§ THE TASK: Your copy should match the listing below word for word, with no images in it.

§ INFORMATION PROVIDED:
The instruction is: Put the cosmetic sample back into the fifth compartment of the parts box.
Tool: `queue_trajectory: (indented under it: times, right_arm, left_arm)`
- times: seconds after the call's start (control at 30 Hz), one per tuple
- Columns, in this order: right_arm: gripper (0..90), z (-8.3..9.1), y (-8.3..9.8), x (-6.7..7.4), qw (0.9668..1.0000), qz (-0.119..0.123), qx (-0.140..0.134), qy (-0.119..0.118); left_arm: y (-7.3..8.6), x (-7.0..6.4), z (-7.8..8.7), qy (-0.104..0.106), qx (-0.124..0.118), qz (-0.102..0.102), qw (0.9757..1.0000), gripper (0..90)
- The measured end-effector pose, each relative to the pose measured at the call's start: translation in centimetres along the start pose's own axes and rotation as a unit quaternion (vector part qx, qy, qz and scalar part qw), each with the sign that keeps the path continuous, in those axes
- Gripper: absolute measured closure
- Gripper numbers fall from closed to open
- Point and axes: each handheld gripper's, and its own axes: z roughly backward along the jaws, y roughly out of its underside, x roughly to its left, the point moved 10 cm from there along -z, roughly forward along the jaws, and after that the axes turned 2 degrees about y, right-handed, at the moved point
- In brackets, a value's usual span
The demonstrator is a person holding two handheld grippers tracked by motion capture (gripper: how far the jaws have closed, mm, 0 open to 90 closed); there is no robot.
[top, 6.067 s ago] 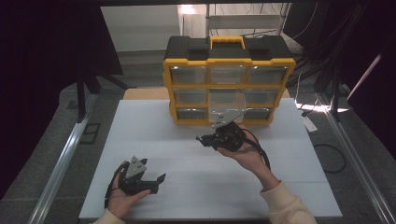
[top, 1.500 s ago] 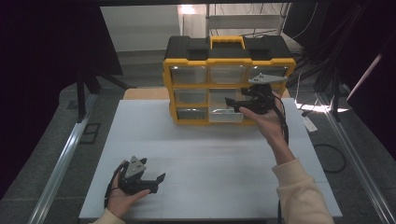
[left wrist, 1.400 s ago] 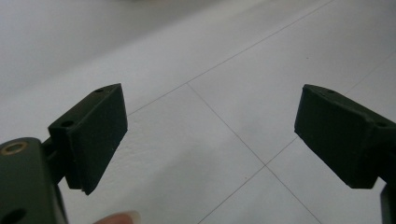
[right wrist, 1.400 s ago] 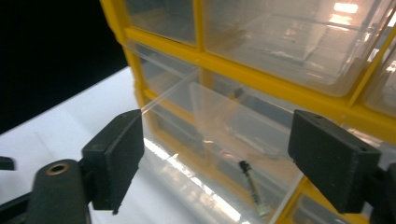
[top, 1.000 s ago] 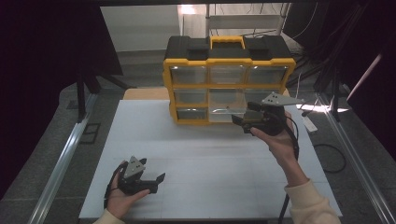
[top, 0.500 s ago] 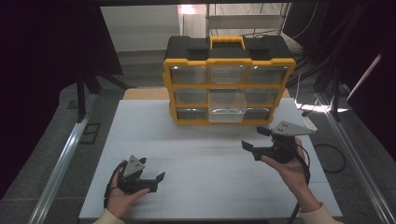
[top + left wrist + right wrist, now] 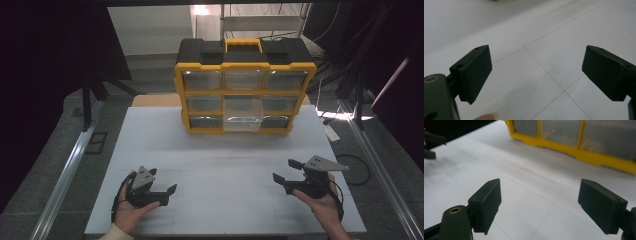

§ TASK SOLUTION:
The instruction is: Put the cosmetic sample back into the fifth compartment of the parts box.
Tool: `queue_trajectory: (indented under it: times, right_arm, left_arm)`
- times: seconds after the call's start (control at 30 Hz), one per tuple
- Columns, in this order: right_arm: gripper (0..90), z (-8.3..9.1), y (-8.3..9.8), x (-6.7..7.4), qw (0.9668..1.0000), qz (-0.119..0.123), qx (-0.140..0.134), qy (-0.119..0.118); left_arm: y (-7.3..8.6), x (-7.0..6.4), z (-7.8..8.7), qy (-0.104..0.106), qx (-0.124..0.118), qz (-0.102..0.102), qw (0.9757..1.0000), gripper (0..90)
- The measured end-effector pose, each relative to the pose measured at the call's start: translation in centimetres along the start pose's own axes and rotation as a unit quaternion (vector part qx, qy, qz and scalar part qw), each with the sign that keeps the path continuous, in those axes
- Gripper: absolute measured closure
- Gripper numbers fall from closed to open
- Point and axes: each handheld gripper's, and its own axes: z roughly backward along the jaws, y roughly out of its underside, x roughly to its left, the point moved 10 cm from there along -z, roughly forward along the jaws, and after that the axes turned 2 degrees about y, right-handed, at the moved point
- In brackets, a value's usual span
The demonstrator is a person holding two handheld grippers tracked by motion capture (gripper: how far the jaws have closed, mm, 0 open to 90 closed); there is no robot.
[top, 6.067 s ago] 
[top, 1.500 s ago] 
[left wrist, 1.400 s ago] 
[right wrist, 1.400 s ago] 
[top, 1.000 s ago] 
[top, 0.500 s ago] 
[top + left wrist + right wrist, now] 

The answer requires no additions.